## Work to be completed:
Word for word, output the data that follows.

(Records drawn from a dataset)

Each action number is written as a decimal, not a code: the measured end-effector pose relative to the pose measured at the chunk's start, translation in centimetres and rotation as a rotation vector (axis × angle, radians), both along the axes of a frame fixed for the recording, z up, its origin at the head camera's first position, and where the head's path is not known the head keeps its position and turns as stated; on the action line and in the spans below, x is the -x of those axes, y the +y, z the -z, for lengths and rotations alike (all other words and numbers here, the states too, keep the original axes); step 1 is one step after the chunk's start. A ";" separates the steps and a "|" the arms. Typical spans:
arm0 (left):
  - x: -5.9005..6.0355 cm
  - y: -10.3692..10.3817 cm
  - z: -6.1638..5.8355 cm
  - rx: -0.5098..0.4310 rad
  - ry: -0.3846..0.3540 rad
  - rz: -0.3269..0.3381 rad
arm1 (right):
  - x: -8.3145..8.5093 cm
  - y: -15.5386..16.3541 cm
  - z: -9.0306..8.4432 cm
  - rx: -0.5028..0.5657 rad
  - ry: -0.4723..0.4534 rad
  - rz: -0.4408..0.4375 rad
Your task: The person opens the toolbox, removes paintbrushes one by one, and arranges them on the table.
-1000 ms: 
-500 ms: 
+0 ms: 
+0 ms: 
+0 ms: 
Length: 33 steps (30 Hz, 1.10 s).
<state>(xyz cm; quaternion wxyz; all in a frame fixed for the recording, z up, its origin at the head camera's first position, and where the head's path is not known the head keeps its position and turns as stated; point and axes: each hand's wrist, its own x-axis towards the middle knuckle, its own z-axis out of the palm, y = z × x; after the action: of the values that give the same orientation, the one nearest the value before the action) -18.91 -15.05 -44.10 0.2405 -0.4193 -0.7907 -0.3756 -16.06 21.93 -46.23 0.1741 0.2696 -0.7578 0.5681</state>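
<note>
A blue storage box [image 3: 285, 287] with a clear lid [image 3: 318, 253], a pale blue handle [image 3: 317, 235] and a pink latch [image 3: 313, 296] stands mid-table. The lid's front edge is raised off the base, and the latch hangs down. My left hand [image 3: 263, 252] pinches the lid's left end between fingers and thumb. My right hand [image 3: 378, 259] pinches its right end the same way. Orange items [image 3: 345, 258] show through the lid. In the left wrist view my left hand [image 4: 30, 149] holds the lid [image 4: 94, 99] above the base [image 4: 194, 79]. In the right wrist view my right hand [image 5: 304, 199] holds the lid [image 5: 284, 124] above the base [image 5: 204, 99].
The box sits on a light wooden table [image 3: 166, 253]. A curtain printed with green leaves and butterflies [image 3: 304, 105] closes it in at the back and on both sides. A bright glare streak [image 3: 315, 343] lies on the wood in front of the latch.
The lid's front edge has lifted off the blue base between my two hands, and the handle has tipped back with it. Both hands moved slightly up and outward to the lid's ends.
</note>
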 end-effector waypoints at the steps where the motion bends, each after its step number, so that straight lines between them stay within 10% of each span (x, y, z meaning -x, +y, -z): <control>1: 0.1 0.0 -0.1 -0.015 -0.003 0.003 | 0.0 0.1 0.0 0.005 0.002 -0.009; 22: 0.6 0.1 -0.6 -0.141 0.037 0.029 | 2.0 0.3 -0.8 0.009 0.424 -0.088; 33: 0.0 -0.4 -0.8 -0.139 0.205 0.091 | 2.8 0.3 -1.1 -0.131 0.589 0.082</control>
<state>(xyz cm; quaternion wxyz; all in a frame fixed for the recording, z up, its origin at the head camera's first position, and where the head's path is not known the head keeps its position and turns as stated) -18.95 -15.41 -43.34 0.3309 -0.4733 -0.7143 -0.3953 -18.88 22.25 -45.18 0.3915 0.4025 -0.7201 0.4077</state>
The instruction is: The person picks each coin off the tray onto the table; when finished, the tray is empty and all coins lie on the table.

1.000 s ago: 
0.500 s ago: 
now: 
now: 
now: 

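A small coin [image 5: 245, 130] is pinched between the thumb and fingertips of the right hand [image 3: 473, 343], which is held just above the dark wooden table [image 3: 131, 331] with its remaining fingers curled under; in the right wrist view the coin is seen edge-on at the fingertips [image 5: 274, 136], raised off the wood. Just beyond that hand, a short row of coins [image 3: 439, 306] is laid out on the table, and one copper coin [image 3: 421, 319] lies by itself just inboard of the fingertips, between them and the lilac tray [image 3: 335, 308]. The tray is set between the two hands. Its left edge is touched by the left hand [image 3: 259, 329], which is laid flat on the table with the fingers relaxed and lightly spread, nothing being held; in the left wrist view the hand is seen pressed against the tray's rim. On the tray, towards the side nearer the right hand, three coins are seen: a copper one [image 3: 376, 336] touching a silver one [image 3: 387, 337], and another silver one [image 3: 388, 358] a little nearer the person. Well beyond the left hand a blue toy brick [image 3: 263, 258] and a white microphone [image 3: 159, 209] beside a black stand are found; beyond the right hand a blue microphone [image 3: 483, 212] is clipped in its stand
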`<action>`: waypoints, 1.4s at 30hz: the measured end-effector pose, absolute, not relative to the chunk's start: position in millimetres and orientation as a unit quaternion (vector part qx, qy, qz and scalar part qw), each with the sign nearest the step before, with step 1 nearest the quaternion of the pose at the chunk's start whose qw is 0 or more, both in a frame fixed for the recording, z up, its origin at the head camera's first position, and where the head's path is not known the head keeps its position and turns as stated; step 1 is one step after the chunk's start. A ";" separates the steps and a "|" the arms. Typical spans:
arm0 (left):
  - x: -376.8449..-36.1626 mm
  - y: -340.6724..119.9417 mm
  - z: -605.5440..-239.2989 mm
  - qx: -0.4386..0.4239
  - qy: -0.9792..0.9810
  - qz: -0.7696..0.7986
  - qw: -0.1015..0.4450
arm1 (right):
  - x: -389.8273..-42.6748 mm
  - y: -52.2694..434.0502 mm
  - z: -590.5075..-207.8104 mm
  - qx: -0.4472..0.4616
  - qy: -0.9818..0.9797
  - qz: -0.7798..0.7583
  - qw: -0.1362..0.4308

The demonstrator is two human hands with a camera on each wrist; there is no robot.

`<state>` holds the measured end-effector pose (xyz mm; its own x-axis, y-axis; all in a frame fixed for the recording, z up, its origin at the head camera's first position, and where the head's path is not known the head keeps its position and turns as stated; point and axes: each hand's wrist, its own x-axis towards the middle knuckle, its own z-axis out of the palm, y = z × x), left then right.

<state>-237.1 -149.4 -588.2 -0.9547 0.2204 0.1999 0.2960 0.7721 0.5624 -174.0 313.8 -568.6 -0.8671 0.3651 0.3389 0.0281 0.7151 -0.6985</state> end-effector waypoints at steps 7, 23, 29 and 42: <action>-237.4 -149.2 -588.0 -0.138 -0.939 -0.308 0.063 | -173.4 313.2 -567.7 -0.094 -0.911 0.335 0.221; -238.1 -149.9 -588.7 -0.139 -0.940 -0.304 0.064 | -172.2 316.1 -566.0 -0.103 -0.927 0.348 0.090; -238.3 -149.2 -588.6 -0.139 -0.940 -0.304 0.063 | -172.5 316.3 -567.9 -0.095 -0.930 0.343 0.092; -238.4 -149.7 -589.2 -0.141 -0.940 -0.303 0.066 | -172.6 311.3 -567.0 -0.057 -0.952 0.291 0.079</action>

## Solution to the problem:
Each action number is written as a decimal, not a code: the measured end-effector pose relative to the pose measured at the chunk's start, translation in centimetres and rotation as a rotation vector (axis × angle, radians), both along the axes of a frame fixed for the recording, z up, its origin at the head camera's first position, and where the head's path is not known the head keeps its position and turns as stated; on the action line and in the spans below, x is the -x of those axes, y the +y, z the -z, for lengths and rotations alike (all other words and numbers here, the states too, keep the original axes); step 1 is one step after the chunk's start. A ";" separates the steps and a "|" the arms. Typical spans:
arm0 (left):
  - x: -5.9005..6.0355 cm
  - y: -10.3692..10.3817 cm
  - z: -6.1638..5.8355 cm
  - rx: -0.5098..0.4310 rad
  - ry: -0.3846..0.3540 rad
  - rz: -0.3269..0.3381 rad
arm1 (right):
  - x: -8.3145..8.5093 cm
  - y: -15.5386..16.3541 cm
  - z: -9.0306..8.4432 cm
  - rx: -0.5028..0.5657 rad
  - ry: -0.4723..0.4534 rad
  - rz: -0.4408..0.4375 rad
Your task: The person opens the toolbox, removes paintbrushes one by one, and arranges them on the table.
-1000 ms: 
-500 ms: 
+0 ms: 
+0 ms: 
+0 ms: 
Length: 33 steps (30 Hz, 1.10 s).
<state>(xyz cm; quaternion wxyz; all in a frame fixed for the recording, z up, its origin at the head camera's first position, and where the head's path is not known the head keeps its position and turns as stated; point and axes: each hand's wrist, its own x-axis towards the middle knuckle, its own z-axis out of the palm, y = z × x; after the action: of the values that give the same orientation, the one nearest the value before the action) -18.91 -15.05 -44.10 0.2405 -0.4193 -0.7907 -0.3756 -16.06 21.93 -46.23 0.1741 0.2696 -0.7578 0.5681</state>
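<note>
A blue storage box [image 3: 285, 287] with a clear lid [image 3: 318, 253], a pale blue handle [image 3: 317, 235] and a pink latch [image 3: 313, 296] stands mid-table. The lid's front edge is raised off the base, and the latch hangs down. My left hand [image 3: 263, 252] pinches the lid's left end between fingers and thumb. My right hand [image 3: 378, 259] pinches its right end the same way. Orange items [image 3: 345, 258] show through the lid. In the left wrist view my left hand [image 4: 30, 149] holds the lid [image 4: 94, 99] above the base [image 4: 194, 79]. In the right wrist view my right hand [image 5: 304, 199] holds the lid [image 5: 284, 124] above the base [image 5: 204, 99].
The box sits on a light wooden table [image 3: 166, 253]. A curtain printed with green leaves and butterflies [image 3: 304, 105] closes it in at the back and on both sides. A bright glare streak [image 3: 315, 343] lies on the wood in front of the latch.
The lid's front edge has lifted off the blue base between my two hands, and the handle has tipped back with it. Both hands moved slightly up and outward to the lid's ends.
</note>
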 end-effector waypoints at the steps where the motion bends, each after its step number, so that straight lines between them stay within 10% of each span (x, y, z meaning -x, +y, -z): <control>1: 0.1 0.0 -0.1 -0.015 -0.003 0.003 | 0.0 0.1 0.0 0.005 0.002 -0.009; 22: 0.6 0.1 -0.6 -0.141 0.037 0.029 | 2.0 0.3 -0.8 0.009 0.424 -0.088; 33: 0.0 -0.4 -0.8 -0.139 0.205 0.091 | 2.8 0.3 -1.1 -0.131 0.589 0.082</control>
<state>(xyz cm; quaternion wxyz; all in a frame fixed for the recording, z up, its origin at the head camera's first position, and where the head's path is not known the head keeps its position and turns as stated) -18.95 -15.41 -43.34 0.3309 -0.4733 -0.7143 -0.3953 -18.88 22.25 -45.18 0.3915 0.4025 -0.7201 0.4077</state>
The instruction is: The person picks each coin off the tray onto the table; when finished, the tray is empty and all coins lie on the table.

1.000 s ago: 
0.500 s ago: 
now: 
now: 
now: 

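A small coin [image 5: 245, 130] is pinched between the thumb and fingertips of the right hand [image 3: 473, 343], which is held just above the dark wooden table [image 3: 131, 331] with its remaining fingers curled under; in the right wrist view the coin is seen edge-on at the fingertips [image 5: 274, 136], raised off the wood. Just beyond that hand, a short row of coins [image 3: 439, 306] is laid out on the table, and one copper coin [image 3: 421, 319] lies by itself just inboard of the fingertips, between them and the lilac tray [image 3: 335, 308]. The tray is set between the two hands. Its left edge is touched by the left hand [image 3: 259, 329], which is laid flat on the table with the fingers relaxed and lightly spread, nothing being held; in the left wrist view the hand is seen pressed against the tray's rim. On the tray, towards the side nearer the right hand, three coins are seen: a copper one [image 3: 376, 336] touching a silver one [image 3: 387, 337], and another silver one [image 3: 388, 358] a little nearer the person. Well beyond the left hand a blue toy brick [image 3: 263, 258] and a white microphone [image 3: 159, 209] beside a black stand are found; beyond the right hand a blue microphone [image 3: 483, 212] is clipped in its stand
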`<action>`: waypoints, 1.4s at 30hz: the measured end-effector pose, absolute, not relative to the chunk's start: position in millimetres and orientation as a unit quaternion (vector part qx, qy, qz and scalar part qw), each with the sign nearest the step before, with step 1 nearest the quaternion of the pose at the chunk's start whose qw is 0 or more, both in a frame fixed for the recording, z up, its origin at the head camera's first position, and where the head's path is not known the head keeps its position and turns as stated; step 1 is one step after the chunk's start. A ";" separates the steps and a "|" the arms. Typical spans:
arm0 (left):
  - x: -376.8449..-36.1626 mm
  - y: -340.6724..119.9417 mm
  - z: -605.5440..-239.2989 mm
  - qx: -0.4386..0.4239
  - qy: -0.9792..0.9810
  - qz: -0.7696..0.7986
  - qw: -0.1015..0.4450
arm1 (right):
  - x: -389.8273..-42.6748 mm
  - y: -52.2694..434.0502 mm
  - z: -590.5075..-207.8104 mm
  - qx: -0.4472..0.4616
  - qy: -0.9818..0.9797
  - qz: -0.7798..0.7583
  - qw: -0.1362..0.4308

The demonstrator is two human hands with a camera on each wrist; there is no robot.

`<state>` holds the measured end-effector pose (xyz mm; its own x-axis, y-axis; all in a frame fixed for the recording, z up, its origin at the head camera's first position, and where the head's path is not known the head keeps its position and turns as stated; point and axes: each hand's wrist, its own x-axis towards the middle knuckle, its own z-axis out of the palm, y = z × x), left then right.

<state>-237.1 -149.4 -588.2 -0.9547 0.2204 0.1999 0.2960 0.7721 0.5624 -174.0 313.8 -568.6 -0.8671 0.3651 0.3389 0.0281 0.7151 -0.6985</state> end-effector waypoints at steps 7, 23, 29 and 42: <action>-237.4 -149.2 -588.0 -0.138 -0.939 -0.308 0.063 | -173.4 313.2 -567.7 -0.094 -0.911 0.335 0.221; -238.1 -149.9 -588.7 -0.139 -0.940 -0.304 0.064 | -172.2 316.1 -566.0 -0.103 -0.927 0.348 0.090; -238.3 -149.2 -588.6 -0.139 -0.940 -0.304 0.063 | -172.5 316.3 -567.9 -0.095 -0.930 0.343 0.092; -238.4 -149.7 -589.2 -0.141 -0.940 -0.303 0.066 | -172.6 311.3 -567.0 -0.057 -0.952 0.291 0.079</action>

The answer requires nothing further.